Treating metastatic Ewing’s sarcoma requires a team approach. The treatment team typically includes the primary care doctor, an orthopedic surgeon who specializes in bone tumors, a specialist who examines tissue samples to identify disease, radiation specialists, cancer doctors who use medications, rehabilitation specialists, specialized nurses, social workers, and others. An experienced team is best found in specialty cancer centers that treat many patients with Ewing’s sarcoma^[6].

Treatment for metastatic Ewing’s sarcoma typically involves a combination of approaches, which may include surgery, radiation therapy, chemotherapy, or all three methods. This multi-method approach is increasingly recognized as important for increasing a patient’s chance of cure or prolonging survival^[6].

Because patients with metastatic Ewing’s sarcoma have disease that has spread to various parts of the body, treatment that affects the whole body is necessary. In many cases, it may also be necessary to treat the original tumor with surgery, with or without radiation therapy, for the best results^[6].

Chemotherapy for Metastatic Disease

Chemotherapy uses medications to kill cancer cells throughout the body. The standard chemotherapy treatment combines several drugs. The most common combination includes medicines called Adriamycin (doxorubicin), Oncovin (vincristine), Cytoxan (cyclophosphamide), and Actinomycin D (dactinomycin)^[6].

Many doctors also use a treatment plan that alternates between two different drug combinations. This approach includes Oncovin, Adriamycin, and Cytoxan, which then switches with Ifex (ifosfamide) and Vepesid (etoposide)^[6].

Treatment typically lasts 6 to 9 months. Patients receive alternating cycles of two different chemotherapy combinations. Chemotherapy can be given either in the hospital or as an outpatient, depending on how well the patient tolerates treatment and how close they live to the hospital^[12].

Patients often develop fevers while their white blood cell counts are low between treatment cycles, which may require hospital stays lasting 3 to 7 days^[12].

Local Treatment Options

Managing the site where the tumor originally started is critical to long-term cure. When possible, surgery to completely remove the tumor with clear margins around it is the preferred approach. This might include removing certain bones like the fibula or performing a procedure to save the limb while removing the tumor with wide margins. Any surgery should be performed by experienced cancer surgeons who specialize in the area of the body where the tumor is located^[12].
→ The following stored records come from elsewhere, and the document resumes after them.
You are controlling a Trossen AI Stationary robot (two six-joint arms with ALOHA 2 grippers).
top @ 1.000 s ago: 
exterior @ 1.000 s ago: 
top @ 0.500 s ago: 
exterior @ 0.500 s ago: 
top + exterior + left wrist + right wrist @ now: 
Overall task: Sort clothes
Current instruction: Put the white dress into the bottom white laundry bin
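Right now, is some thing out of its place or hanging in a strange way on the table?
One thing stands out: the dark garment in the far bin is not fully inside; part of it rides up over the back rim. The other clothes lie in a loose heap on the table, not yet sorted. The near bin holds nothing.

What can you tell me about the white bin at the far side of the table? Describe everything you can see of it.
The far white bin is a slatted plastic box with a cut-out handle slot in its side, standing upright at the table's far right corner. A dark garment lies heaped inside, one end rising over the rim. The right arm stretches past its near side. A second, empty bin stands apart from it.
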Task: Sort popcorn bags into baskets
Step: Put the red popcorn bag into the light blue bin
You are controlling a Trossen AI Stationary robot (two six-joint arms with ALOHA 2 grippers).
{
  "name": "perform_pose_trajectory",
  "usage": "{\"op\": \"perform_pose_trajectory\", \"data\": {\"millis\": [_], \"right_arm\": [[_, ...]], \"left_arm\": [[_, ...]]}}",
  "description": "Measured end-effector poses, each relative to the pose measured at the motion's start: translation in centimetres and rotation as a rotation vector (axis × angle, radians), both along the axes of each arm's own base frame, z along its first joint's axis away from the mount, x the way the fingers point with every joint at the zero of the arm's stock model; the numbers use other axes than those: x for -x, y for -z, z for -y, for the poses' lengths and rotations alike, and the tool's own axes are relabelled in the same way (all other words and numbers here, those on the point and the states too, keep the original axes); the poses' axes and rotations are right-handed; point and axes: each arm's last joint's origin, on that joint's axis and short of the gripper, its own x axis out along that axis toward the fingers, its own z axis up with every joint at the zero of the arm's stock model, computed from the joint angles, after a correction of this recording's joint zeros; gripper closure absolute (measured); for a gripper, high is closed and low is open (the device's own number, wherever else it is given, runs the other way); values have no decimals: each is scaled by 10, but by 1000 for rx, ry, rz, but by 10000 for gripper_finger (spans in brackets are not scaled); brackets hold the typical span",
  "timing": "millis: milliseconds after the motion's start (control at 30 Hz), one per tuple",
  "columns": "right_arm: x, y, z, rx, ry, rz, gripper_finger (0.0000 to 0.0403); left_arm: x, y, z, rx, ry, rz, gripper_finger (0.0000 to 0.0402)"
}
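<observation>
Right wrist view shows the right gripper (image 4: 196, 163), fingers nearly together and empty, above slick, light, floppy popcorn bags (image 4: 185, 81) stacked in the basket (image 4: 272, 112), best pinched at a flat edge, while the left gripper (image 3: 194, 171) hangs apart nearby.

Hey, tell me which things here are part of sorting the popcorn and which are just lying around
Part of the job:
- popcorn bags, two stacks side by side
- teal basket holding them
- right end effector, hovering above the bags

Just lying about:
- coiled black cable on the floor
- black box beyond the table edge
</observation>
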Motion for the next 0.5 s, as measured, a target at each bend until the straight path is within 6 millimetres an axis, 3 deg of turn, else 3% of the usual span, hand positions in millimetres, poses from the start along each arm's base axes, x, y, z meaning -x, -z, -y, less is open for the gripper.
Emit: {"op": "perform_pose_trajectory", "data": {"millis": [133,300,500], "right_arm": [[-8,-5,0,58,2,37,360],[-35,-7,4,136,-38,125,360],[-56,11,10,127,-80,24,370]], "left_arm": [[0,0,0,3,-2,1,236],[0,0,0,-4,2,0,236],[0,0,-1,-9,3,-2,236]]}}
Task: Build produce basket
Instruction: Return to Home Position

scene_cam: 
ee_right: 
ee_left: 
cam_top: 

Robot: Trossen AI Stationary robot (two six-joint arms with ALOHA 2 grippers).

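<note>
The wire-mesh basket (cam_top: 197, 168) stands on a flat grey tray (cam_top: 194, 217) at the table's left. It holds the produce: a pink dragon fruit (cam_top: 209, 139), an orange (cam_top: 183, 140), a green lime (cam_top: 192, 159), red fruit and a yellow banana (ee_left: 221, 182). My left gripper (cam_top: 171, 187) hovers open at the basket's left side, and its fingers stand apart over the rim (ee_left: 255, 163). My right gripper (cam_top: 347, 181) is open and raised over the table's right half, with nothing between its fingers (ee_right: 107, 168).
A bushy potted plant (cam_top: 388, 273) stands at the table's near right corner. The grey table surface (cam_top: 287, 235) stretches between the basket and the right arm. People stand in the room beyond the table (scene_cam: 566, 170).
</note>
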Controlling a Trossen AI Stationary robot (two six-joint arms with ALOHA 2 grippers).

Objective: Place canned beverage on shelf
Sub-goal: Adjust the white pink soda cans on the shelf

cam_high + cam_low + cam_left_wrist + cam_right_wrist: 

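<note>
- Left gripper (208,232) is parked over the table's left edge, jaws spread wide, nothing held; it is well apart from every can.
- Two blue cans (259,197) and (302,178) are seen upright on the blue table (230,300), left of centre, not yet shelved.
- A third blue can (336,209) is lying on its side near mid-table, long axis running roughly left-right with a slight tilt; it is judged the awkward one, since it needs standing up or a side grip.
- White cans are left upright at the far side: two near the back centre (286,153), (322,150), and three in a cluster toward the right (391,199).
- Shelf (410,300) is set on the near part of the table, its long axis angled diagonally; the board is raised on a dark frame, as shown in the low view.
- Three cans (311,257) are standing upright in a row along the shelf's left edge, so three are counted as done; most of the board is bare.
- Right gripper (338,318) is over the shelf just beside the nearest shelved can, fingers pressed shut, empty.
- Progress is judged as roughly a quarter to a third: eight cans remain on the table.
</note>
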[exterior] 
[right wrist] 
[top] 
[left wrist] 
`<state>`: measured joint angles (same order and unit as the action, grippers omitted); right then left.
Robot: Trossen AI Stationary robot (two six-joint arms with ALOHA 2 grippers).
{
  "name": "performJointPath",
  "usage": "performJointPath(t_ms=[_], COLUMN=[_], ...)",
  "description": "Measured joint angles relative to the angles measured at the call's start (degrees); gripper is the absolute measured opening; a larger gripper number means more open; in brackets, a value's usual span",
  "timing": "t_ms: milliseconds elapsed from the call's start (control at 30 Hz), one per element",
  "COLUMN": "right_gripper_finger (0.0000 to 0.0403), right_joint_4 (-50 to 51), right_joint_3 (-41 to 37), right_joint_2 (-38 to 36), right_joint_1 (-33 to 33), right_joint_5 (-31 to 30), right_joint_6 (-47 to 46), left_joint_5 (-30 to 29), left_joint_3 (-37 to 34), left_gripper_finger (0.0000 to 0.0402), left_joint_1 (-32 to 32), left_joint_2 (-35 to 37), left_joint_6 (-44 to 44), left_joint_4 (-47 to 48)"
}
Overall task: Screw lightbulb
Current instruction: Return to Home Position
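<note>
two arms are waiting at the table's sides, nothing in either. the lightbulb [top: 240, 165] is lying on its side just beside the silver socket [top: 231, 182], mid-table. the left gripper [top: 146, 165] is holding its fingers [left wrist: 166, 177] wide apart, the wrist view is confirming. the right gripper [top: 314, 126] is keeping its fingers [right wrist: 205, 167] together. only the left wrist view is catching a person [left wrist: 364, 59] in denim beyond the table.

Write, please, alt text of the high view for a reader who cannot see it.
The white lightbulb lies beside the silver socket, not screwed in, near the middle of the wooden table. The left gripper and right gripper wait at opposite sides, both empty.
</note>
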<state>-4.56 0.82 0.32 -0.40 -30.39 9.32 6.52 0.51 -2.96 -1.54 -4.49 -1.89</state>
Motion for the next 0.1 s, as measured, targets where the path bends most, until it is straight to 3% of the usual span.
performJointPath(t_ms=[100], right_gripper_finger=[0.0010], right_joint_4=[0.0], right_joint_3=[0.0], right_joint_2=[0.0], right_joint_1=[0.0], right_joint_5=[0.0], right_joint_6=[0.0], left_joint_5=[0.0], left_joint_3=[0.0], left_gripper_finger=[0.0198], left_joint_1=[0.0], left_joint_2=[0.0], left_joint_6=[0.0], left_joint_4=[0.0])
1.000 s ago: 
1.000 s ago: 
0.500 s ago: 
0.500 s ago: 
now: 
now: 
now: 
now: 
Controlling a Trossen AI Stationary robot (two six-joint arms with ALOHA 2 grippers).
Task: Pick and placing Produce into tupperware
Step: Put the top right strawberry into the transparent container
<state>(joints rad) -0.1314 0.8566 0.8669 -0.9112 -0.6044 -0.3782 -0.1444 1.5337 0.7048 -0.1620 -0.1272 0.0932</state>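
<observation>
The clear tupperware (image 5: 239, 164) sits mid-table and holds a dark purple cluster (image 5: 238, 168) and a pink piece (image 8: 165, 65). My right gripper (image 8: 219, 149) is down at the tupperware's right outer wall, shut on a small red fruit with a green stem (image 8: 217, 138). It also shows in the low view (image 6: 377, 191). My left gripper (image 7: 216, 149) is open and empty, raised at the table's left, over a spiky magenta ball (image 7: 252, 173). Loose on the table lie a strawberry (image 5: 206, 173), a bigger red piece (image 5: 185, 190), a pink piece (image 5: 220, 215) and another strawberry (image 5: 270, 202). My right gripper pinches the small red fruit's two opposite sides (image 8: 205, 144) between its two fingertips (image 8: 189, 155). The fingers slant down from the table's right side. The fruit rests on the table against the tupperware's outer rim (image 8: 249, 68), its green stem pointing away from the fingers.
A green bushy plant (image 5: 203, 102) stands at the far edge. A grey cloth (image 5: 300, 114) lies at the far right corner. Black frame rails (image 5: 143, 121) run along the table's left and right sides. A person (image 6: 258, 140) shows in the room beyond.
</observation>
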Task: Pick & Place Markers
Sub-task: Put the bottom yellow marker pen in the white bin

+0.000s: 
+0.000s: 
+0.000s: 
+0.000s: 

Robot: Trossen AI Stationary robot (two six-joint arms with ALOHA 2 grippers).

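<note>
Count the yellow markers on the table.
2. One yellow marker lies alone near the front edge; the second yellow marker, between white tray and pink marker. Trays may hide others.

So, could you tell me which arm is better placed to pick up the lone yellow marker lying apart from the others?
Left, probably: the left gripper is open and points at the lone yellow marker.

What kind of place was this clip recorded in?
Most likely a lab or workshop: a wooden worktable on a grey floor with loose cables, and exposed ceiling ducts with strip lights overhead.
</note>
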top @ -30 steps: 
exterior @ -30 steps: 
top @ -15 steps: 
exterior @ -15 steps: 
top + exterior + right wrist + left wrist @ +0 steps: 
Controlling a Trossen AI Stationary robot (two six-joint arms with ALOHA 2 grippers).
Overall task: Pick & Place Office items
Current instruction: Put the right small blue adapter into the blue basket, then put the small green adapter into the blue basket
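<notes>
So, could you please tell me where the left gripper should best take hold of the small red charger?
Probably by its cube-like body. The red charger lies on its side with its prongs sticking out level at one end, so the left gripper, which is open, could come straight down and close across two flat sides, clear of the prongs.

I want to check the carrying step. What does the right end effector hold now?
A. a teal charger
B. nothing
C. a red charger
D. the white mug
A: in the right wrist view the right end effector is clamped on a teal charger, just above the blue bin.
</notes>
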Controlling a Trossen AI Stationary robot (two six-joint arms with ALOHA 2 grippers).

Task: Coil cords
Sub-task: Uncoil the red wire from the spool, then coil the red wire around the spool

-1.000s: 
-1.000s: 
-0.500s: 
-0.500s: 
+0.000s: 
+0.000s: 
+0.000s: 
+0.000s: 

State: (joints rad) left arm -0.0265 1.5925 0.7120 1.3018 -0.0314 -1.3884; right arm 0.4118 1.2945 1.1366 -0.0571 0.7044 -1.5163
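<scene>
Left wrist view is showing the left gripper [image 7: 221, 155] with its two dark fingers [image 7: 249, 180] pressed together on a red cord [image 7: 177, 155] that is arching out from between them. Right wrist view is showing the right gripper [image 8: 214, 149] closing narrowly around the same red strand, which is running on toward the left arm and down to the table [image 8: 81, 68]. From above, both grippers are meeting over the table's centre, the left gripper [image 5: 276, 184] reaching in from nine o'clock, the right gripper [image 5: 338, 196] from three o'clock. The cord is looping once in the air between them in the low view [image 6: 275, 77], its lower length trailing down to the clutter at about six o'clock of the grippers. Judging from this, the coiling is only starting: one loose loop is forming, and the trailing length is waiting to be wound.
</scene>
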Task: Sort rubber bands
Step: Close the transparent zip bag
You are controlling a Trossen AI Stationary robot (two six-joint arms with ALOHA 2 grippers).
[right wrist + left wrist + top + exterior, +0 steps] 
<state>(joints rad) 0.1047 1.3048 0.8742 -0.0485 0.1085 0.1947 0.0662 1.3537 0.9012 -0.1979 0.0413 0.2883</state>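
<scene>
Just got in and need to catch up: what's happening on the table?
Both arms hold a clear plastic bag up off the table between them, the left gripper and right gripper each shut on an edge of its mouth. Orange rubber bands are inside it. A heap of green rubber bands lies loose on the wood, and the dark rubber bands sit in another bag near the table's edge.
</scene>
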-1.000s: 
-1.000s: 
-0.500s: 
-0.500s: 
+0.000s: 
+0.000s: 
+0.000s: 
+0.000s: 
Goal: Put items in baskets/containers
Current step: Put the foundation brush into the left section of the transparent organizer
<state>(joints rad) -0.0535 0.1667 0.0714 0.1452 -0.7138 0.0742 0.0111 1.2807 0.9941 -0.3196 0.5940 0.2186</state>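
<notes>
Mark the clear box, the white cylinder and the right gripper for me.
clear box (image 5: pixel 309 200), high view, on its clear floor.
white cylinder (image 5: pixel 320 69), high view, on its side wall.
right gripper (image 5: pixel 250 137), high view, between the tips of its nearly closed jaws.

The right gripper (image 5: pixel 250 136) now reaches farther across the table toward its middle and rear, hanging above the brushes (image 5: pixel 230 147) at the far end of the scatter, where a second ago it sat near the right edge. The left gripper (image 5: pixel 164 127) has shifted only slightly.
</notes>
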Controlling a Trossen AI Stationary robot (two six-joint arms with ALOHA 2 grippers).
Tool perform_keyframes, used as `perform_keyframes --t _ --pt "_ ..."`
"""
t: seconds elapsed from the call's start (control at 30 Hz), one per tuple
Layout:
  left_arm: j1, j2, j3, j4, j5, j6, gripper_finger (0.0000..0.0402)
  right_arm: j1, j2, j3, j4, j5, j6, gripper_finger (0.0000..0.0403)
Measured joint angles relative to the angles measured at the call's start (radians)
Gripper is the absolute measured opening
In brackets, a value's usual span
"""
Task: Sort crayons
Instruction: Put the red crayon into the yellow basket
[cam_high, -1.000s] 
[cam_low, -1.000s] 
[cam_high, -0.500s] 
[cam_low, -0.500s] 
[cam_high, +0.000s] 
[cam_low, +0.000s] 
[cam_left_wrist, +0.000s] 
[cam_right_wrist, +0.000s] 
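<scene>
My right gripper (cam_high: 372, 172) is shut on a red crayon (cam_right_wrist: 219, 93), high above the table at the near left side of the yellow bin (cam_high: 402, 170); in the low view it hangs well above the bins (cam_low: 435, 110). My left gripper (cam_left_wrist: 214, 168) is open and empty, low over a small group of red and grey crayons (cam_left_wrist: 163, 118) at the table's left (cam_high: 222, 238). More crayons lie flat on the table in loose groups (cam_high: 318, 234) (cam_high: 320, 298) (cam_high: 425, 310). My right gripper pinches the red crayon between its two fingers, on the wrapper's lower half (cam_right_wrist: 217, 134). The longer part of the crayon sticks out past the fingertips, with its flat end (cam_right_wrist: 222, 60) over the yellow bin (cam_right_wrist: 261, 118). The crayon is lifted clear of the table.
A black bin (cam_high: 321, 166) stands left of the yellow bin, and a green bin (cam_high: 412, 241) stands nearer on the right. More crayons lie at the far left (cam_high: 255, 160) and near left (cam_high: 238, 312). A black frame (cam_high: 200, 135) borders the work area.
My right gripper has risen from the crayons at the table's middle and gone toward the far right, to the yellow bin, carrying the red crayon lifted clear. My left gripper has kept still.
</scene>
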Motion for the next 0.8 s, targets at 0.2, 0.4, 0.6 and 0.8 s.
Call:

When surgery would cause significant problems or disability, radiation therapy can be used to control the local tumor. The amount of radiation and how it is delivered depends on where the tumor is located and the specific characteristics of each patient’s situation^[12].

In some instances, the chance of cure or relief of symptoms can be improved by treating metastatic tumors with surgery or radiation therapy after chemotherapy has been given^[6].